◆ TASK DIRECTIONS
What is needed is a word-for-word copy of the listing below, without pictures.

------------------------------------------------------------------------

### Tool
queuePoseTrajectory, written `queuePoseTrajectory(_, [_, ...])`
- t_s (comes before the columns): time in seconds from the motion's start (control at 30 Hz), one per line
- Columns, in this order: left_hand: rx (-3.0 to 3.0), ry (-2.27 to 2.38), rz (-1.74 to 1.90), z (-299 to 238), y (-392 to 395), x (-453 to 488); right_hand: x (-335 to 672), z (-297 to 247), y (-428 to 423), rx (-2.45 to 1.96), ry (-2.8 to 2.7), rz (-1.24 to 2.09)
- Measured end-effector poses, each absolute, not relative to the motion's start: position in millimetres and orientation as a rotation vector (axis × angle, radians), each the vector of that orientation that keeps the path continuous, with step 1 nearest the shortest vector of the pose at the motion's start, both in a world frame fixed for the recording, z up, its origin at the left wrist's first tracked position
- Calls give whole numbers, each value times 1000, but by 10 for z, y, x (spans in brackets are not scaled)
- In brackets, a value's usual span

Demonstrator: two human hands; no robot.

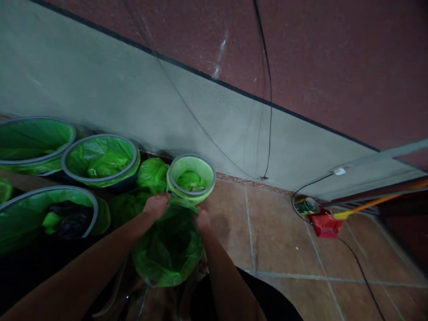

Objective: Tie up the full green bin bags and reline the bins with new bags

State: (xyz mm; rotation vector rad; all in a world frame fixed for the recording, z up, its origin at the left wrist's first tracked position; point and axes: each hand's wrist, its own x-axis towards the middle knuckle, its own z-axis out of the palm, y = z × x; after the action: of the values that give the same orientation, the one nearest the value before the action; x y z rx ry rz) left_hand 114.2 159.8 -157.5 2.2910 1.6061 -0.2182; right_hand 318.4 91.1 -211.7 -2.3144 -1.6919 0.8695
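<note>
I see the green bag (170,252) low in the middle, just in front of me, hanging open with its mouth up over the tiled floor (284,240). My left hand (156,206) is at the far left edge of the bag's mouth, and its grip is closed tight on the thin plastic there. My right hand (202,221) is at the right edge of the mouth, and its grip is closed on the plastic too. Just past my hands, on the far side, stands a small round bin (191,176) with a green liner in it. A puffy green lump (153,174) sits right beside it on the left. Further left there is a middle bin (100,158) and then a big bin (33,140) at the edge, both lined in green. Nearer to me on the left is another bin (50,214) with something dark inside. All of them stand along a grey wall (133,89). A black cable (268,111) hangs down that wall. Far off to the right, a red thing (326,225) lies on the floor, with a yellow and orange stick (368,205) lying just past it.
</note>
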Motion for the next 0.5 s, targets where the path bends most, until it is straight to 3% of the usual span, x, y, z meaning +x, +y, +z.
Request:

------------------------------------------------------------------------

◆ ANSWER
### Tool
queuePoseTrajectory, written `queuePoseTrajectory(_, [_, ...])`
- t_s (comes before the columns): time in seconds from the motion's start (control at 30 Hz), one per line
- Columns, in this order: left_hand: rx (-3.0 to 3.0), ry (-2.27 to 2.38), rz (-1.74 to 1.90), z (-299 to 238), y (-392 to 395), x (-453 to 488); right_hand: x (-335 to 672), z (-297 to 247), y (-428 to 423), rx (-2.45 to 1.96), ry (-2.8 to 2.7), rz (-1.24 to 2.09)
- Measured end-effector poses, each absolute, not relative to the motion's start: position in millimetres and orientation as a rotation vector (axis × angle, radians), each the vector of that orientation that keeps the path continuous, with step 1 nearest the shortest vector of the pose at the motion's start, both in a world frame fixed for the recording, z up, its origin at the left wrist's first tracked position
- Calls give whole numbers, each value times 1000, but by 10 for z, y, x (spans in brackets are not scaled)
- In brackets, a value's usual span

Demonstrator: two human hands; no robot.


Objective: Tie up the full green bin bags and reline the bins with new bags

State: (xyz mm; rotation vector rad; all in a world frame fixed for the recording, z up, its origin at the left wrist's first tracked position; point and axes: each hand's wrist, its own x-axis towards the middle knuckle, its own z-axis out of the palm, y = z × x; after the action: of the values that give the same orientation, the one nearest the value before the action; x y z rx ry rz) left_hand 114.2 159.8 -157.5 2.2910 1.6061 -0.2182; right_hand 318.4 91.1 -211.7 -2.3144 -1.6919 0.8695
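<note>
I see the green bag (170,252) low in the middle, just in front of me, hanging open with its mouth up over the tiled floor (284,240). My left hand (156,206) is at the far left edge of the bag's mouth, and its grip is closed tight on the thin plastic there. My right hand (202,221) is at the right edge of the mouth, and its grip is closed on the plastic too. Just past my hands, on the far side, stands a small round bin (191,176) with a green liner in it. A puffy green lump (153,174) sits right beside it on the left. Further left there is a middle bin (100,158) and then a big bin (33,140) at the edge, both lined in green. Nearer to me on the left is another bin (50,214) with something dark inside. All of them stand along a grey wall (133,89). A black cable (268,111) hangs down that wall. Far off to the right, a red thing (326,225) lies on the floor, with a yellow and orange stick (368,205) lying just past it.
</note>
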Motion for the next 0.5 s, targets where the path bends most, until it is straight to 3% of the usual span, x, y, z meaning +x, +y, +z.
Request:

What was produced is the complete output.